A trial is now underway in Sydney with Crohn’s disease patients to identify which treatments work for specific patients.
“We are working on a study of Crohn’s disease in collaboration with St George Hospital that will determine how a patient’s immune genotype affects their response to different treatments and are looking to establish new trials in a range of autoimmune diseases,” says Prof. Powell.
“It is a significant milestone of Garvan’s pioneering OneK1K study aimed at showing how genetics contribute to the risk of immune disease at a cellular level.”

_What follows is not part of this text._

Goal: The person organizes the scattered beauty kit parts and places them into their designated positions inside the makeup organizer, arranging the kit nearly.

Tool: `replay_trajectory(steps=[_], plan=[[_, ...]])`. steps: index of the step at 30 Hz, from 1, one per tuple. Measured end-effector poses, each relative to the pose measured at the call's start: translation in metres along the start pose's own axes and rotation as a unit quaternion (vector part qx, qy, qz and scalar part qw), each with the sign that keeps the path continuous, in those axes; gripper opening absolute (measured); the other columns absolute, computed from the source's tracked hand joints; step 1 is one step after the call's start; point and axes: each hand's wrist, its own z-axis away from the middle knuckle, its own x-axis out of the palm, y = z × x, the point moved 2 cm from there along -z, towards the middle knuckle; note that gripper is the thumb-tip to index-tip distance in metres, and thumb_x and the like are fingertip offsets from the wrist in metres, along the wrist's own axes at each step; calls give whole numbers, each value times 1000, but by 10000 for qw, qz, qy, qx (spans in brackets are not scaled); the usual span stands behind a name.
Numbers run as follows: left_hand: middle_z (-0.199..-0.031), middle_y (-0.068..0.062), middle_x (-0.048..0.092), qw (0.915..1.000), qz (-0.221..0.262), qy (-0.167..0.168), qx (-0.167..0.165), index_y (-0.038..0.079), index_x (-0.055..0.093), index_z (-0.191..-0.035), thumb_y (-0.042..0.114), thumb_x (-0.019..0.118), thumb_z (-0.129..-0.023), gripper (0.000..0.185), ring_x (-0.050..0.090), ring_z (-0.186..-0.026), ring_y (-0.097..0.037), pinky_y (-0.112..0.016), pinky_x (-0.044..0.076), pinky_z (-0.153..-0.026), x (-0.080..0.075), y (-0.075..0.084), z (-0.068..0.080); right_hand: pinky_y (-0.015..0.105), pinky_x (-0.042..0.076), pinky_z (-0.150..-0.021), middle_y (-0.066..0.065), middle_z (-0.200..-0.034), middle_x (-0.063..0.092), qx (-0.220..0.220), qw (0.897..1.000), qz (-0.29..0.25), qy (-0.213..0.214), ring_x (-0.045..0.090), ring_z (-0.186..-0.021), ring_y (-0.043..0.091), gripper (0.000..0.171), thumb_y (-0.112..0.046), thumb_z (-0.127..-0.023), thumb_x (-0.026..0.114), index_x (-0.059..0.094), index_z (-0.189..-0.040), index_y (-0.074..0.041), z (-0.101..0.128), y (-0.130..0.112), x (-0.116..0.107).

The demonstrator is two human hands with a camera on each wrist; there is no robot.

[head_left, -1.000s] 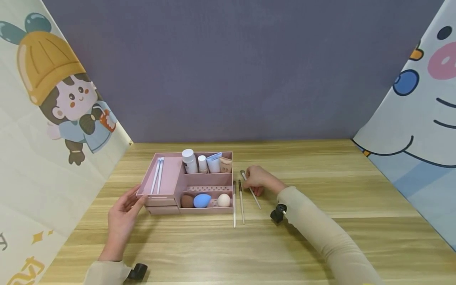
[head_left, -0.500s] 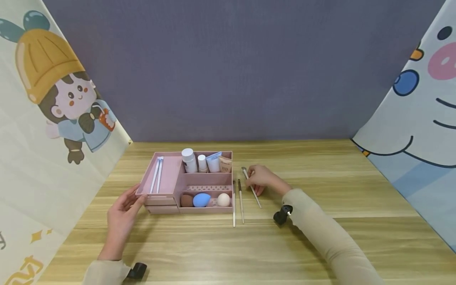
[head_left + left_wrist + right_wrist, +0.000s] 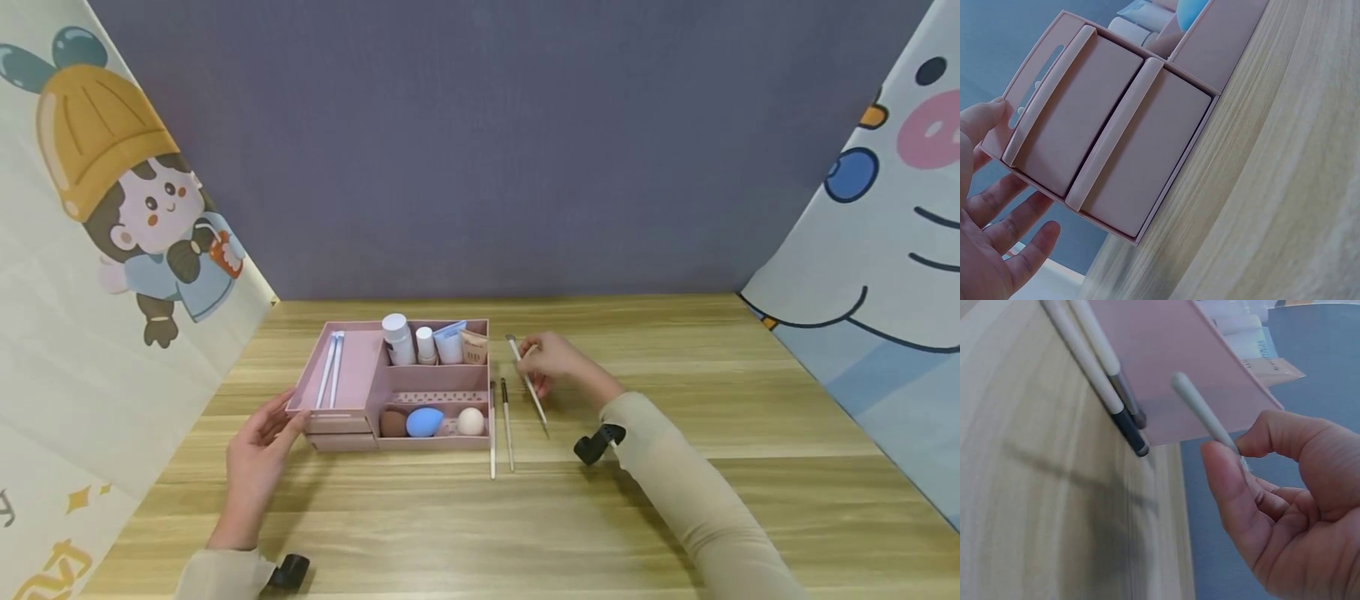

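Observation:
A pink organizer (image 3: pixel 427 385) stands on the wooden table (image 3: pixel 675 500). It holds small bottles and tubes (image 3: pixel 400 337) at the back, three makeup sponges (image 3: pixel 424 421) in front, and two pale sticks (image 3: pixel 330 379) in its left tray. My right hand (image 3: pixel 534 358) pinches a slim makeup brush (image 3: pixel 528 383) just right of the organizer, its tail tilted down toward the table. In the right wrist view, thumb and fingers (image 3: pixel 1229 469) grip the brush handle (image 3: pixel 1200 409). My left hand (image 3: pixel 288 417) rests with straight fingers at the organizer's front left corner, beside its two drawers (image 3: pixel 1116 144).
Two more brushes (image 3: pixel 500 427) lie side by side on the table against the organizer's right wall. Cartoon cloth panels (image 3: pixel 90 250) rise at the left and right edges, with a purple backdrop (image 3: pixel 487 150) behind.
My right hand has raised the brush off the table and carried it slightly back. The left hand and the organizer have stayed put.

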Motion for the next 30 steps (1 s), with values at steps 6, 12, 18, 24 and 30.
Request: replay_trajectory(steps=[6, 12, 18, 24, 30], plan=[[-99, 26, 63, 10000, 6, -12, 28, 3, 62, -133, 16, 73, -93, 43, 60, -93, 10, -8, 47, -79, 0, 1, 0, 28, 54, -42, 7, -57, 57, -191, 9998, -13, -32, 56, -40, 12, 34, 0, -85, 60, 54, -116, 13, 3, -8, -4], [-98, 29, 62, 10000, 20, -36, -47, 3, 62, -133, 15, 73, -93, 43, 59, -93, 11, -7, 47, -79, 0, -1, 0, 28, 54, -43, 8, -59, 57, -314, 9994, -120, -76, 57, -41, 12, 33, 2, -86, 58, 53, -116, 15, 7, -18, -7], [-94, 29, 62, 9999, 166, 44, -17, 2, 64, -130, 11, 73, -92, 40, 61, -91, 11, -8, 48, -78, 1, -2, -2, 29, 54, -43, 10, -60, 58, -359, 9992, -173, -54, 58, -41, 13, 34, 4, -85, 56, 53, -117, 15, 10, -28, -11], [-94, 29, 63, 9998, 169, 76, 6, 1, 64, -129, 10, 73, -92, 40, 61, -90, 11, -8, 48, -78, 1, -2, -2, 34, 57, -47, 12, -62, 60, -442, 9987, -270, 1, 58, -42, 14, 33, 5, -83, 56, 55, -116, 13, 11, -37, -12], [-93, 29, 63, 9998, 144, 98, 77, 0, 64, -128, 10, 73, -92, 39, 61, -89, 12, -7, 48, -77, 1, 0, -1, 33, 57, -47, 16, -67, 61, -602, 9974, -402, -41, 58, -44, 15, 33, 5, -83, 57, 54, -116, 13, 11, -47, -10]])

The research was supported by National Health and Medical Research Council Research Fellowship, Practitioner Fellowship, Career Development Fellowship and Investigator Fellowship; The Alex Gadomski Fellowship, funded by Maddie Riewoldt’s Vision. Additional grant support was provided by the National Health and Medical Research Council, the Australian Research Council and the Royal Hobart Hospital Research Foundation.
Other authors of the paper are from: Garvan-Weizmann Centre for Cellular Genomics, Garvan Institute of Medical Research; Institute for Molecular Bioscience, University of Queensland; Royal Hobart Hospital; University of California; Monash University; Wicking Dementia Research and Education Centre, University of Tasmania; Institute of Computational Health Sciences, University of California; and Parker Institute for Cancer Immunotherapy, Chan Zuckerberg Biohub.